Rubella

What is Ruella?

Rubella is a three-day mild measles. However, if a pregnant woman gets it, it may lead to serious fetal infection and malformation. It is caused by the rubella virus.

Rubella can occur in susceptible persons by the natural influx of the virus via the nasopharynx. Congenital rubella results from the transplacental transmission of the virus to the fetus from the infected mother and may be associated with growth retardation, infiltration of the liver and spleen, and pneumonia.

Rubella is not as contagious as measles. However, once a person has rubella, she/he has immunity for life.
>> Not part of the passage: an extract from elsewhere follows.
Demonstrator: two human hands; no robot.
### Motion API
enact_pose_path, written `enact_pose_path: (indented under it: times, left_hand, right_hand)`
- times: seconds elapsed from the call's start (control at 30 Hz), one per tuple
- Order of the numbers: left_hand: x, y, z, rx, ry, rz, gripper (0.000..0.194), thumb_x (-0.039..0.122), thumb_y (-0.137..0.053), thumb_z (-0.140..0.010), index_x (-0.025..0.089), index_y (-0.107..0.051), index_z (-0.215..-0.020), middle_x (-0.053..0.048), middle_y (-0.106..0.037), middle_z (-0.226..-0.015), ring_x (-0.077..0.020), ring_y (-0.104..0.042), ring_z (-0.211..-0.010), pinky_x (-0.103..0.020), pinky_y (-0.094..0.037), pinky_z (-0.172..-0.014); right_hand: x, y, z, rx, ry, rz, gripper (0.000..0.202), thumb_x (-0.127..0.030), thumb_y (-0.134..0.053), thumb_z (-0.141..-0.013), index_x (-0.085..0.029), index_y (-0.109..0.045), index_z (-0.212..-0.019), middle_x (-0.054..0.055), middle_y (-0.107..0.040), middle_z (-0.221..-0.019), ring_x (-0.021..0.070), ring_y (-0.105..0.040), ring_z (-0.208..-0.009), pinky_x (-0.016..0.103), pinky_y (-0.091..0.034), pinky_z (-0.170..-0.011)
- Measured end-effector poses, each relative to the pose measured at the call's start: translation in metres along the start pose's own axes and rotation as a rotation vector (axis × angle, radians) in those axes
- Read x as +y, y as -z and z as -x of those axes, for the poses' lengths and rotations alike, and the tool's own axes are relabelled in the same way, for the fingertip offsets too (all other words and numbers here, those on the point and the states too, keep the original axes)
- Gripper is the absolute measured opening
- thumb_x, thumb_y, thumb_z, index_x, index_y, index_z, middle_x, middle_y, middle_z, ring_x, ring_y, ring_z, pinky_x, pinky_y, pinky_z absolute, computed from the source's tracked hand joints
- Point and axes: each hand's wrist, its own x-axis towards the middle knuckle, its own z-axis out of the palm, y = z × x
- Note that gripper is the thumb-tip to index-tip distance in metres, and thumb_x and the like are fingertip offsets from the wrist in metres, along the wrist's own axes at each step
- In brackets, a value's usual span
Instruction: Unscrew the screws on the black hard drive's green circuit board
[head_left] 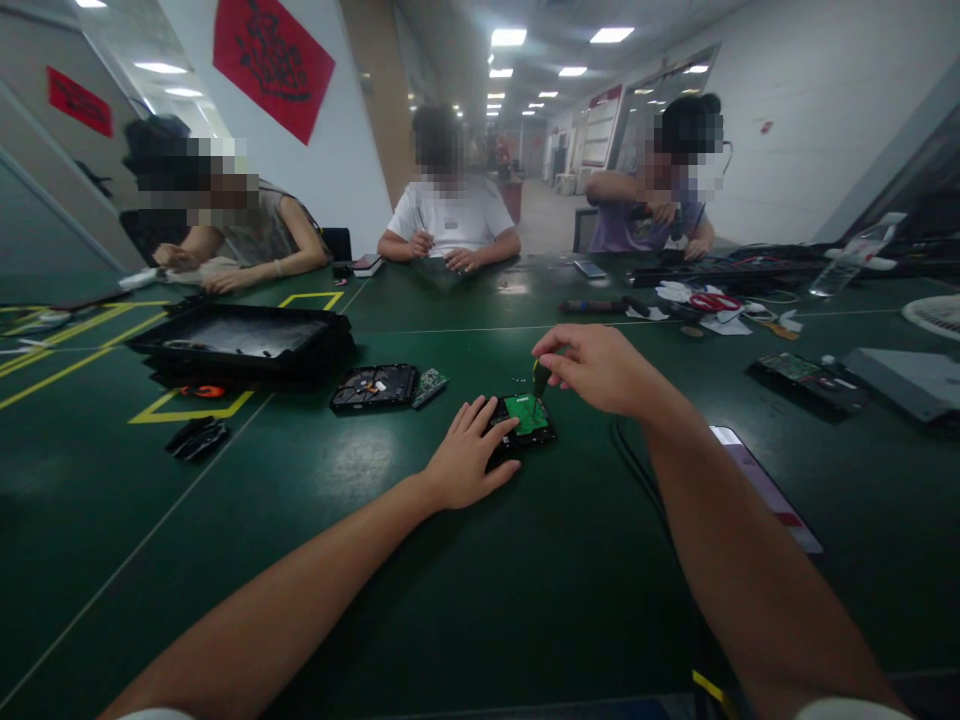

Clinical Features of Rubella

1. Rubella occurs between the age of 13-14 years.
2. Incubation period 14-21 days.
3. Malaise, headache, and low grade fever.
4. Mild conjunctivitis and enlarged lymph glands.
5. The rash commences on the forehead and face and spreads downward to the trunk and extremities. The rash is fine, of light hue, usually discrete. The rash lasts for 3 days. Rash
disappears as suddenly as it appears.

Management of Rubella

1. Bed rest.
2. Analgesics.

Complications of Rubella

Congenital Rubella: It is usually the result of maternal infections during the first trimester of pregnancy. Some of the fetal effects are:

1. Congenital heart disease.
2. Deafness.
3. Eye lesions-corneal clouding, cataracts.
4. Microcephaly (small skull), mental retardation.
5. In later years, diabetes may occur.